Um dispositivo pensado originalmente para detectar se soldados haviam sido atingidos por explosões em combate passou a ser testado em hospitais para tornar exames de ressonância magnética menos traumáticos para crianças com câncer. A adaptação é conduzida pela física brasileira Ana Cláudia Arias, que hoje pesquisa nos Estados Unidos, segundo reportagem exibida pelo Fantastico e publicada pelo G1.
A ideia é usar sensores para acompanhar o paciente durante o procedimento, diminuindo a necessidade de anestesia geral em crianças que precisam repetir o exame diversas vezes ao longo do tratamento oncológico.
Do capacete militar ao laboratório
Formada em física, Ana começou a carreira em uma grande empresa de tecnologia no Vale do Silício, na Califórnia. Foi lá que recebeu de um chefe um estímulo que, segundo ela, ajuda a explicar a lógica de inovação da região: ela deveria usar parte do tempo de trabalho para desenvolver ideias sobre as quais o próprio superior “não tinha ideia”, segundo relatou ao G1.
Na época, havia financiamento do governo dos Estados Unidos para projetos ligados à área de defesa. Foi nesse cenário que a pesquisadora criou um equipamento para ser instalado em capacetes de soldados, reunindo sensores capazes de identificar exposição a explosões em campo de batalha.
A experiência com esse tipo de sensor não ficou restrita ao uso militar. Depois do projeto, Ana fundou uma empresa própria para aplicar tecnologia semelhante na agricultura, monitorando fatores como incidência de luz e disponibilidade de água nas plantações.
Sensores que reduzem a anestesia em crianças
A trajetória seguiu para a área acadêmica quando a física passou a atuar como pesquisadora na Universidade de Berkeley, onde montou um laboratório próprio. Foi nesse ambiente que decidiu transferir o conhecimento acumulado com os sensores militares para um problema da medicina.

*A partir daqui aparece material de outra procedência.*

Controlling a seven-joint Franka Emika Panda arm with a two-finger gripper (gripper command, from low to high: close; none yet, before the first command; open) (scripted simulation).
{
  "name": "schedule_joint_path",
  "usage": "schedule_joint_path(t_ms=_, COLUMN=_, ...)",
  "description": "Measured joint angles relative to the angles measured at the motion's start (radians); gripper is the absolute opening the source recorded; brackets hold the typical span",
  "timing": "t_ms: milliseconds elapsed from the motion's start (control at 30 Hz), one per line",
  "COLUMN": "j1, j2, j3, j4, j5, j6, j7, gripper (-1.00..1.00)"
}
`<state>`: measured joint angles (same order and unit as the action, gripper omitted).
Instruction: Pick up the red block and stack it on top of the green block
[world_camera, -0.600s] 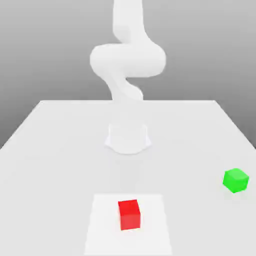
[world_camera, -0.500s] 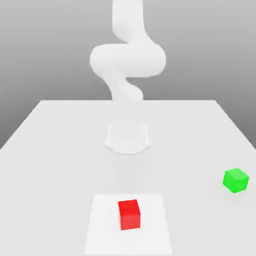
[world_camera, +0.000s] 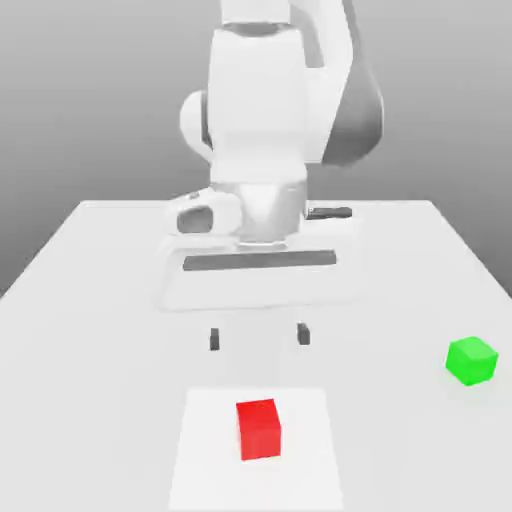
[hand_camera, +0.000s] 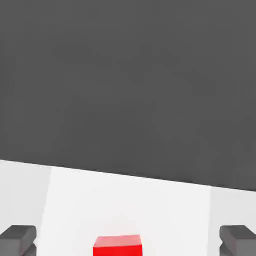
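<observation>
Table (world_camera: 90, 300) carries a paler square patch (world_camera: 210, 470) at its near edge, with the red block (world_camera: 259, 429) resting on it. Gripper (world_camera: 258, 338) hangs above the table behind the block, jaws spread wide, grasping nothing, touching nothing. Green block (world_camera: 471, 360) sits well apart near the table's edge on the exterior view's right.

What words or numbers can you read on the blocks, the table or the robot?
None: there is no writing to read anywhere.
The red block is plain.
The green block is plain.
The table and the white arm carry no label or sign.
</observation>
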<state>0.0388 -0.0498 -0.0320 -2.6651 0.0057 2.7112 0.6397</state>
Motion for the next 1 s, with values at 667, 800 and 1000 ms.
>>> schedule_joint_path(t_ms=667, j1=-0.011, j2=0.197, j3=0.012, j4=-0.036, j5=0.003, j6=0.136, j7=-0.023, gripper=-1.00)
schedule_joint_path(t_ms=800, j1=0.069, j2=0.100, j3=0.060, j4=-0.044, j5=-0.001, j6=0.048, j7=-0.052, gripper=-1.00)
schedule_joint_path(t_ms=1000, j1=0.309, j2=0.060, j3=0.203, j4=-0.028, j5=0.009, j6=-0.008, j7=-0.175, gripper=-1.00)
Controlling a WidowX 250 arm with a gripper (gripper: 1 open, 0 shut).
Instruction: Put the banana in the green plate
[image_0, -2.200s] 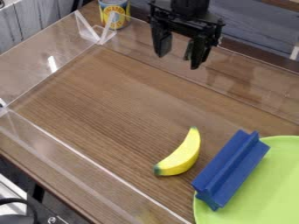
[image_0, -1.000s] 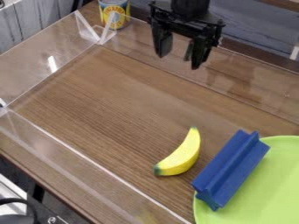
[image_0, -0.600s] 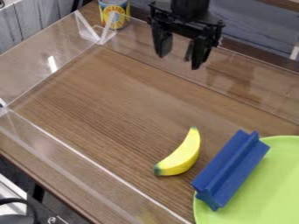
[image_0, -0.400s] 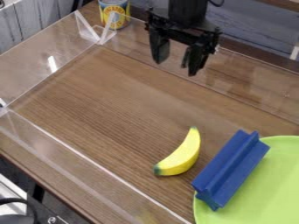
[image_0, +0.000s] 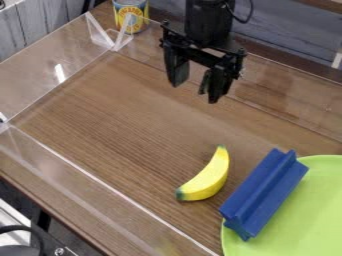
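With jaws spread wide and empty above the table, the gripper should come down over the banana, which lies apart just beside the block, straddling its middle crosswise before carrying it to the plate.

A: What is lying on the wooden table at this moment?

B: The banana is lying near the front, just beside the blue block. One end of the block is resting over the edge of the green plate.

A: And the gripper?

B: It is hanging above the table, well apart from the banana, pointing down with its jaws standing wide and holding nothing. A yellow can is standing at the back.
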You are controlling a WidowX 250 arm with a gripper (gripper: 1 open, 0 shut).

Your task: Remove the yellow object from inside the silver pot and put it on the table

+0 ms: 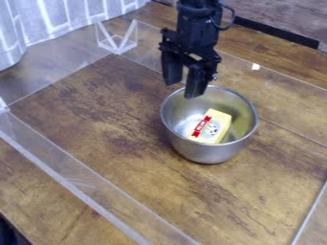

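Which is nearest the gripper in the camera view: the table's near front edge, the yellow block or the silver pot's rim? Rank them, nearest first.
1. The silver pot's rim, just below the gripper.
2. The yellow block, lower, inside the pot.
3. The table's near front edge, farthest, toward the lower left.

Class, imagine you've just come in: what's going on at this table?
A robot arm's gripper hangs just above the silver pot, its jaws apart and nothing between them. The yellow block is in the pot, not yet on the table.
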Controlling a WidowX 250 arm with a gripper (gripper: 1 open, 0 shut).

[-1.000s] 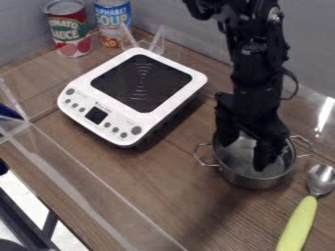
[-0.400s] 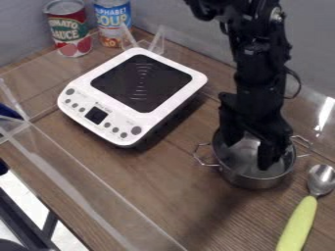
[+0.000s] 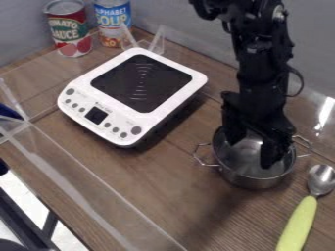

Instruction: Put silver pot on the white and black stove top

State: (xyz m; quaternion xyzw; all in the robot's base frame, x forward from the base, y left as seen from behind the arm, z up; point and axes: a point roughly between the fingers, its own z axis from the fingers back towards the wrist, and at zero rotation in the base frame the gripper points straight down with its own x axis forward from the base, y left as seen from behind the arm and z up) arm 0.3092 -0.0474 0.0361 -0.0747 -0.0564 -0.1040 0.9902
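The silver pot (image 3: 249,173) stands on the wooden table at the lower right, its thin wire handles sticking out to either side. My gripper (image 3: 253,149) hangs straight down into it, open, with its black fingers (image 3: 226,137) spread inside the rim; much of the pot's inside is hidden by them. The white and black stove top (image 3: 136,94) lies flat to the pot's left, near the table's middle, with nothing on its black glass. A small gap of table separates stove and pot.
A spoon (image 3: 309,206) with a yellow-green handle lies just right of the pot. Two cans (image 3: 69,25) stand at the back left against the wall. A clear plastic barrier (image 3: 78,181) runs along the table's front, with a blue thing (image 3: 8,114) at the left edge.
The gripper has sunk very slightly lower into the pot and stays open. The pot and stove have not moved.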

Com o auxílio de alunos, ela passou a desenvolver dispositivos voltados a exames de ressonância magnética em crianças, sobretudo as que enfrentam tratamento contra o câncer e precisam se submeter ao procedimento repetidas vezes. Como o exame exige que o paciente fique imóvel por longos períodos, é comum recorrer à anestesia geral em pacientes pequenos — prática que a nova tecnologia busca tornar menos frequente.
O princípio de funcionamento dos sensores é semelhante ao usado nos capacetes militares, mas agora direcionado para monitorar o paciente durante o exame, o que pode ajudar a equipe médica a conduzir o procedimento sem recorrer à sedação.
Produção própria reduz dependência de peças estrangeiras
Outro aspecto do projeto é a forma de fabricação. Os sensores usados nos exames pediátricos são produzidos dentro do próprio laboratório de Berkeley, por meio de uma impressora especializada. Esse método diminui a necessidade de importar componentes fabricados na China, hoje um dos principais polos mundiais de manufatura eletrônica.
A trajetória de Ana Cláudia Arias, do monitoramento de soldados à pesquisa oncológica infantil, foi tema de reportagem exibida pelo programa Fantastico e publicada pelo G1 em setembro.